And from http://www.aquariumpros.com/articles/biofiltertypes.shtml
Fluidized-Bed Filters: Fluidized-bed filters are a very unique biological filter. If properly designed and built tall enough, they have the ability to cultivate not only aerobic nitrifying bacteria, but also facultative anaerobic denitrifying bacteria. This means they may have the capability to remove not only ammonia and nitrite, but also nitrates. They usually consist of some type of column chamber which houses several cups or more of coarse sand or similar media. Water enters at the bottom of the filter and exits at the top. There is usually a control valve for regulating water flow. A check valve is usually placed on the filter intake to prevent the sand from packing-down when the filter is turned off.
Because water flows upward through the filter, the sand in the filter becomes suspended or "fluidized" in the water column, forming a fluidized bed of sand. If the flow of water is controlled properly, the sand does not flow out of the filter, but remains suspended. This happens because the flow of water is just fast enough to keep the sand in suspension. The weight of the sand prevents it from escaping the filter. Because the sand is suspended in water, fluidized-bed filters are self cleaning, and require little or no maintenance.

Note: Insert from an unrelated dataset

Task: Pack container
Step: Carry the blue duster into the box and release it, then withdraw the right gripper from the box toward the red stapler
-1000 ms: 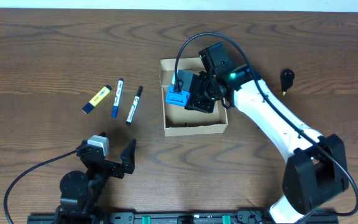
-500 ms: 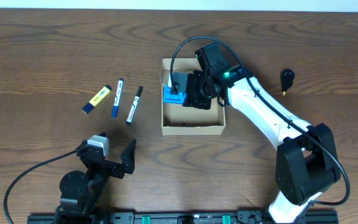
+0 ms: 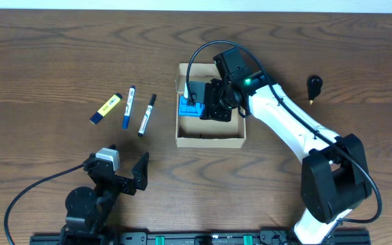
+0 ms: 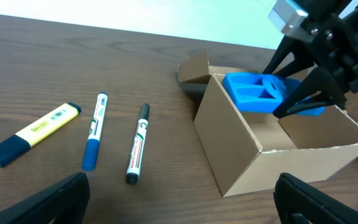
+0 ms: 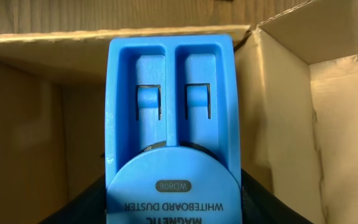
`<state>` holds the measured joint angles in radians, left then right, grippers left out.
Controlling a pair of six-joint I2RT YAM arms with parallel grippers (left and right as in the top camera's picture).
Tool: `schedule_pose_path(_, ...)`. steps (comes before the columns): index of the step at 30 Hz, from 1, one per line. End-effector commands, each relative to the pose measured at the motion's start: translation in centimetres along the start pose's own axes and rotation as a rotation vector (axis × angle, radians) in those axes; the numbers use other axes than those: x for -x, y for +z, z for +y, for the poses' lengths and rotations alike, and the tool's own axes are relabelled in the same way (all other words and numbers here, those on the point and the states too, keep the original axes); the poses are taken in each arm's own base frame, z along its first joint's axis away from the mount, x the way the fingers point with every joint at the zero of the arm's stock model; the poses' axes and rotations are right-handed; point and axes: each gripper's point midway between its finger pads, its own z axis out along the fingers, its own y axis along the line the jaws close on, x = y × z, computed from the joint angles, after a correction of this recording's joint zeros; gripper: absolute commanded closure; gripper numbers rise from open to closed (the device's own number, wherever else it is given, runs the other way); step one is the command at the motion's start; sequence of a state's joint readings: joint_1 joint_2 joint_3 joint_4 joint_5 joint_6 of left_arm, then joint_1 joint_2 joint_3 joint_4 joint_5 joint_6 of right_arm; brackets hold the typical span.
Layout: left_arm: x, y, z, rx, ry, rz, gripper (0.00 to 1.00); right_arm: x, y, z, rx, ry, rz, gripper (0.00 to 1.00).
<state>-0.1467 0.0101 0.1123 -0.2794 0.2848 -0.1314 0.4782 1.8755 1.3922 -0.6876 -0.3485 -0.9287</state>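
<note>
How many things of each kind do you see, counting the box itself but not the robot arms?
highlighter: 1
markers, blue and black: 2
whiteboard duster: 1
box: 1
small black item: 1
Total: 6

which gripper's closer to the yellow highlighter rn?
Left. The left gripper sits open just nearer the table's front edge than the yellow highlighter. The right gripper is farther off, inside the cardboard box, holding a blue duster.
</note>
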Motion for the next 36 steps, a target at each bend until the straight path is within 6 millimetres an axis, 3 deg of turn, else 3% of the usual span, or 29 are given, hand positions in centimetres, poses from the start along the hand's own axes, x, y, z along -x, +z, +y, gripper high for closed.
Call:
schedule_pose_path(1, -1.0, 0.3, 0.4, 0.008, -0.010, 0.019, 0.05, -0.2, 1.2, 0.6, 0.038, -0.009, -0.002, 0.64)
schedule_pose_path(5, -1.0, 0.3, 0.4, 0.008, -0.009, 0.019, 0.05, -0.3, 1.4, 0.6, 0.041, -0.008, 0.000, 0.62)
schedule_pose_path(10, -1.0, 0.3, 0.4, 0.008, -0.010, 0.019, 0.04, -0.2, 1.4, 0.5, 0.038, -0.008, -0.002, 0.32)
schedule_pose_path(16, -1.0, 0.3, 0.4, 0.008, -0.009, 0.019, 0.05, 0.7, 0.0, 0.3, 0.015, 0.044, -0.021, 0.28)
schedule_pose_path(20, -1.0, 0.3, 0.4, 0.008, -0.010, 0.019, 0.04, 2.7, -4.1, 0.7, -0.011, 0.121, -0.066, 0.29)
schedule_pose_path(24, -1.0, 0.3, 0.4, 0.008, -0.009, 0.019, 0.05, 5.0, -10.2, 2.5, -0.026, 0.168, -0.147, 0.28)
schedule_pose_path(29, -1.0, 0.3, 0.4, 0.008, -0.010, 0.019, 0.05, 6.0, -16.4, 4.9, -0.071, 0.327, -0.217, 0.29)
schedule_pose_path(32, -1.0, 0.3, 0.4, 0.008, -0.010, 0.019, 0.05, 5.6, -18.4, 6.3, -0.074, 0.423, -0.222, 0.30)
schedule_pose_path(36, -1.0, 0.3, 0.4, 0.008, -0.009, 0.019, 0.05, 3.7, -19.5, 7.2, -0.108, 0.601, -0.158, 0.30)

The water at the bottom of the filter is fresh and high in dissolved oxygen, so aerobic bacteria cultivate in the bottom half of the sand bed, and remove ammonia and nitrite, using up oxygen in the process. In taller fluidized-bed filters, enough aerobic bacteria cultivate in the bottom half so that as water flows past them, they remove most of the oxygen from the water, so facultative anaerobic bacteria cultivate in the top half of the sand bed where they remove nitrates. Not all fluidized-bed filters are tall enough to promote anaerobic denitrifying bacteria, but most are very efficient at cultivating beneficial aerobic bacteria.
Some fluidized-bed filter designs are stand-alone units that are too tall to be placed under an aquarium in a cabinet stand. These are actually the best designs, but are not practical for most aquariums. Other fluidized-bed filters are designed to hang on the back of an aquarium or sit in a reservoir, and may be driven by a small pump or the return line of a canister filter. These types of fluidized-bed filters are an excellent way to provide biological filtration on an aquarium equipped only with a canister filter.

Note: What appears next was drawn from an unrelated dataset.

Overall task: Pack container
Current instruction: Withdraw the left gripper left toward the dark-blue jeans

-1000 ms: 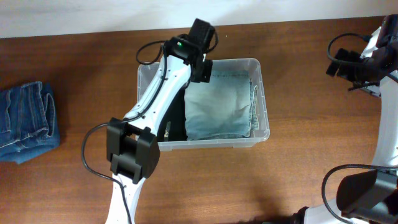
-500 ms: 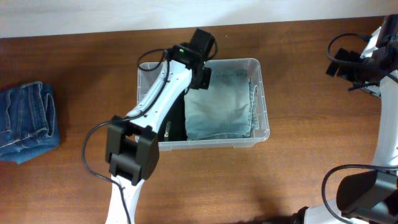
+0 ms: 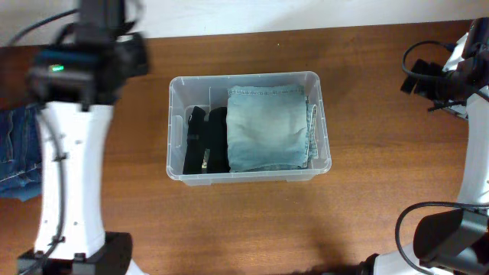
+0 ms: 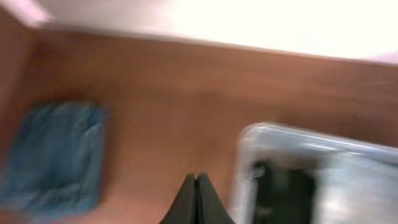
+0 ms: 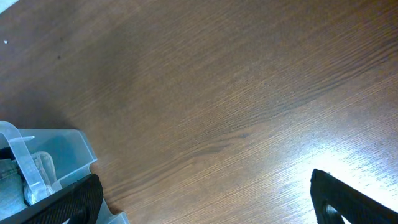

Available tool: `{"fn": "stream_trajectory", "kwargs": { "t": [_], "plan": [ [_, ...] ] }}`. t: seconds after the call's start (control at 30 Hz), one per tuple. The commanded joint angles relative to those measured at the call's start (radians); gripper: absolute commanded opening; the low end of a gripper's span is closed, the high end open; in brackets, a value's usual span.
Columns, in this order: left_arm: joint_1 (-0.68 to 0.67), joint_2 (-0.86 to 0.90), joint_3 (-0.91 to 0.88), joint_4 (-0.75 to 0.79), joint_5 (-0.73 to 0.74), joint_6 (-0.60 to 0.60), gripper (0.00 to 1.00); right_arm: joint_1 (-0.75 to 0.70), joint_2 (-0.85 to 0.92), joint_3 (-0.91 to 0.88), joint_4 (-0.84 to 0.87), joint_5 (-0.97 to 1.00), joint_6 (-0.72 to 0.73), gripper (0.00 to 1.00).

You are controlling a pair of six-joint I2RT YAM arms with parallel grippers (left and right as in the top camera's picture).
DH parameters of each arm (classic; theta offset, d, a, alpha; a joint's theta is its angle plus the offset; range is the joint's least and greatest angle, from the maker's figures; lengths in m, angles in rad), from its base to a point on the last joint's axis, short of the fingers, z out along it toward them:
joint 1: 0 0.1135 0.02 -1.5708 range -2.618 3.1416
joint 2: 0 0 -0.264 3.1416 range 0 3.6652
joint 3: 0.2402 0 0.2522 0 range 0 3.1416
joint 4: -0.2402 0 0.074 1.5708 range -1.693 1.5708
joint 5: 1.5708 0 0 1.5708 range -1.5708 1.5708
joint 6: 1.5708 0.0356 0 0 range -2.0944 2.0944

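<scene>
Note that the left arm [image 3: 72,153] has left the container [image 3: 174,130] and now stands over the left part of the table [image 3: 367,214], above the folded blue jeans [image 3: 14,153] lying there. In the blurred left wrist view, you see the left gripper [image 4: 196,178] with its 2 fingers pressed tip to tip and nothing between them. The container sits at the middle of the table, between the 2 arms. Inside it, a black garment [image 3: 205,141] lies along the left wall and a folded light denim piece [image 3: 267,126] fills the rest, the 2 touching. At the far right, the right gripper [image 5: 205,208] hangs over bare wood with its fingers spread wide and nothing held; a container corner shows at lower left.
</scene>
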Motion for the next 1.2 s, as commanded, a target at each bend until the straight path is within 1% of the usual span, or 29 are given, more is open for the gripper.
{"fn": "stream_trajectory", "kwargs": {
  "t": [0.0, 0.2, 0.3, 0.33, 0.37, 0.47, 0.5, 0.53, 0.6, 0.67, 0.7, 0.73, 0.83, 1.0, 1.17],
  "plan": [
    [0.101, 0.063, -0.03, -0.051, -0.073, 0.016, 0.01, -0.003, -0.005, 0.006, -0.001, 0.008, -0.007, 0.99],
    [0.236, 0.102, -0.076, -0.097, -0.078, 0.017, 0.01, -0.003, -0.005, 0.006, 0.0, 0.008, -0.007, 0.99],
    [0.29, 0.124, -0.102, -0.116, -0.167, 0.037, 0.01, -0.003, -0.005, 0.006, -0.001, 0.008, -0.007, 0.99],
    [0.303, 0.13, -0.108, -0.116, -0.191, 0.056, 0.08, -0.003, -0.005, 0.006, 0.0, 0.008, -0.007, 0.99],
    [0.318, 0.135, -0.116, -0.116, -0.197, 0.072, 0.25, -0.003, -0.005, 0.006, 0.0, 0.008, -0.007, 0.98],
    [0.354, 0.158, -0.141, -0.105, -0.196, 0.074, 0.38, -0.003, -0.005, 0.006, 0.0, 0.008, -0.007, 0.99],
    [0.364, 0.168, -0.147, -0.1, -0.196, 0.092, 0.44, -0.003, -0.005, 0.006, -0.001, 0.008, -0.007, 0.99],
    [0.372, 0.177, -0.152, -0.097, -0.196, 0.116, 0.53, -0.003, -0.005, 0.006, 0.0, 0.008, -0.007, 0.99],
    [0.389, 0.2, -0.162, -0.097, -0.196, 0.155, 0.82, -0.003, -0.005, 0.006, 0.0, 0.008, -0.007, 0.99],
    [0.407, 0.218, -0.173, -0.085, -0.192, 0.155, 0.87, -0.003, -0.005, 0.006, -0.001, 0.008, -0.007, 0.98],
    [0.414, 0.227, -0.179, -0.074, -0.184, 0.156, 0.96, -0.003, -0.005, 0.006, 0.0, 0.008, -0.007, 0.99],
    [0.421, 0.238, -0.186, -0.058, -0.154, 0.185, 0.99, -0.003, -0.005, 0.006, 0.0, 0.008, -0.007, 0.99],
    [0.441, 0.268, -0.215, -0.019, -0.054, 0.301, 0.99, -0.003, -0.005, 0.006, -0.001, 0.008, -0.007, 0.98],
    [0.466, 0.315, -0.282, 0.039, -0.063, 0.357, 0.99, -0.003, -0.005, 0.006, 0.0, 0.008, -0.007, 0.99],
    [0.484, 0.349, -0.371, 0.124, -0.124, 0.415, 0.99, -0.003, -0.005, 0.006, -0.001, 0.008, -0.007, 0.99]
  ]
}}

This is exactly what I'm talking about:
If you look at that, it's just 4" tube with 1" tube inside of it and an outlet coming off the 4" tube and an inlet on the 1" tube. It's an external reverse flow under gravel filter!!!! And I'm just guessing, but if you have a strong enough pump and the specific inclination, you could run this setup in series... ie multiple 4" pvc tubes with 1" tube linking them together, and different filtration media in each....
Read the link info:
A DIY fluidized sand bed filter for an aquarium. A FSB is a biological filter with a surface to volume ration of 1000:1. The bacteria convert ammonia waste into nitrite and another strain converters nitrites into nitrates, which is exactly what plants thrive on. This unit can process ammonia for 18 pounds of fish. For more info see http://backyardaquaponics.com/forum/viewtopic.php?p=113250#113250
This was made for under $17 from LDPE using a plastic welder. A commercial version cost hundreds of dollars. This biological filter has a surface area of 4,430 square inches/ 9.309 square meters, enough to process 1.86 to 8.3 grams of ammonia per day in theory or based on the SRAC pdf, 2 to 10 grams of ammonia. I have room to add more sand, but that might make it unable to restart after being turned off. Southern Regional Aquaculture Center says 10g/day of ammonia is produced per 100 pounds of fish. So .1 grams of ammonia per pound of fish that would mean this filter can handle 18 pounds of fish.